Petite gâterie

Le gars se balade du côté d’Istres, où sa compagnie est en résidence permanente, avec sa production aux trousses. On le somme de cracher l’intitulé de sa prochaine pièce qu’il créera six mois plus tard. Emanuel Gat, créateur de l’instant, préfère garder une page blanche inspirante et se dérobe. Il file jusqu’à percuter des yeux ce panneau annonçant la « plage Romaniquette » qui lui semble être « plage romantique » et rappelle sa production. Tout le monde est ravi mais la page n’est plus blanche. Surtout que derrière ce titre estival se cache le disque d’or de l’année 1965, plaidoyer guimauve de Pascal Danel qui supplie dans un interminable slow : « laissons la plage aux romantiques ». Emanuel Gat n’a rien laissé, pas plus dans sa pièce colorée, qu’il présentera ce soir au Temps d’Aimer, que sur la Grande Plage de Biarritz où il surfait hier matin. Tant pis pour l’autre qui voulait y faire des cochonneries sous couvert de romantisme.

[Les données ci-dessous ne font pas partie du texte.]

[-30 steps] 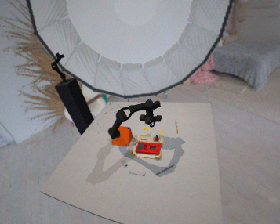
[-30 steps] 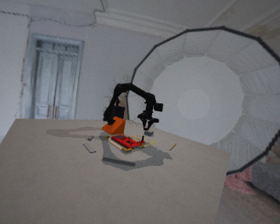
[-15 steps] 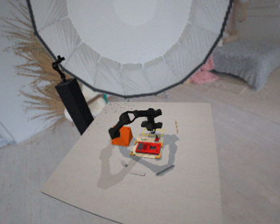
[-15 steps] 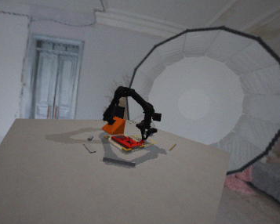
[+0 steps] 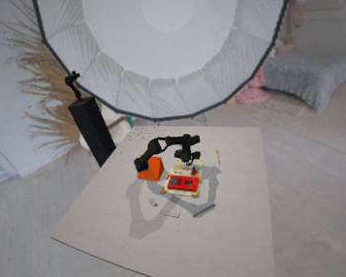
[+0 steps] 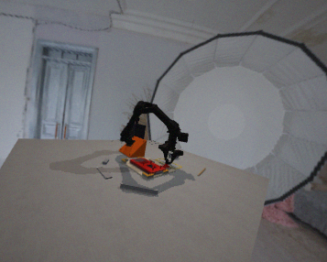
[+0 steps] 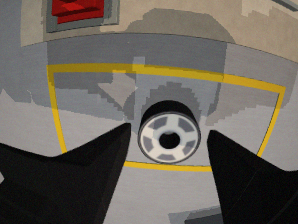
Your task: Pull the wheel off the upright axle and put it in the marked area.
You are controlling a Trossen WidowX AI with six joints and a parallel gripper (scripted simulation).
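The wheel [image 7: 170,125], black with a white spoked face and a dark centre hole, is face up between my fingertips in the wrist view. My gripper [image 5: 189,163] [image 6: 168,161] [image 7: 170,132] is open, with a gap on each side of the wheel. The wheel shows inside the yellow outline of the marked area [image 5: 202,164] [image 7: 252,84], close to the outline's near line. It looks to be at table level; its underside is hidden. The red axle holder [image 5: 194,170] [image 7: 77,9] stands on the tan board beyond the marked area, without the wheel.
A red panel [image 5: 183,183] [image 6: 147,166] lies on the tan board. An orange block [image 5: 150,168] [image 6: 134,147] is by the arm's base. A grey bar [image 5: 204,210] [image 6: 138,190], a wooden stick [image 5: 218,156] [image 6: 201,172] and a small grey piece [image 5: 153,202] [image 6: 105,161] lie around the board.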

La pièce a commencé comme une blague, avec cette chansonnette pour emballer. Et ça tombait plutôt bien pour un chorégraphe qui prend son art comme un jeu, dans lequel s’impliquent des interprètes. L’apanage de celui qui est rentré dans la danse à 23 ans, sans les sacrifices d’un danseur classique ni les souffrances d’un enfant qu’on traîne aux cours de danse. « De toute façon, dit-il, en Israël, de 18 à 21 ans tu fais ton service militaire, tu ne commences à réfléchir qu’après ». Lui, voulait être chef d’orchestre. C’est déjà de la danse dans l’épaisseur de la musique. Il a glissé dans la danse contemporaine, la plus ouverte, comme le sportif accompli qu’il était. Sauf que dans la danse, on ne doit pas gagner à la fin. « Et qu’il y a plus d’argent dans le sport », rigole t-il. Pour Emmanuel Gat, la danse reste un sport collectif, dans lequel les créations sont le fruit d’un travail de groupe. Il reste lié à ces joueurs avec lesquels et pour lesquels il créé, comme un coach impliqué. Ou comme un chef d’orchestre puisqu’il reste accroché aux tierces et aux quintes, dans la densité de la musique qu’il voulait mener à la baguette. La bande son est dans le jeu de scène et s’élabore dans le processus de création, par les danseurs. En plus de musiciens qui jouent live et d’un système de micros qui récupère le son de la scène pour le moduler en prise directe. Une interaction entre la musique et la scène qui est la patte de Gat. Et s’il se défend d’avoir un style singulier, c’est que ces pièces sont indicibles, faîtes d’énergies, de sons et d’émotions comme en produisent les instants rares ; petites gâteries.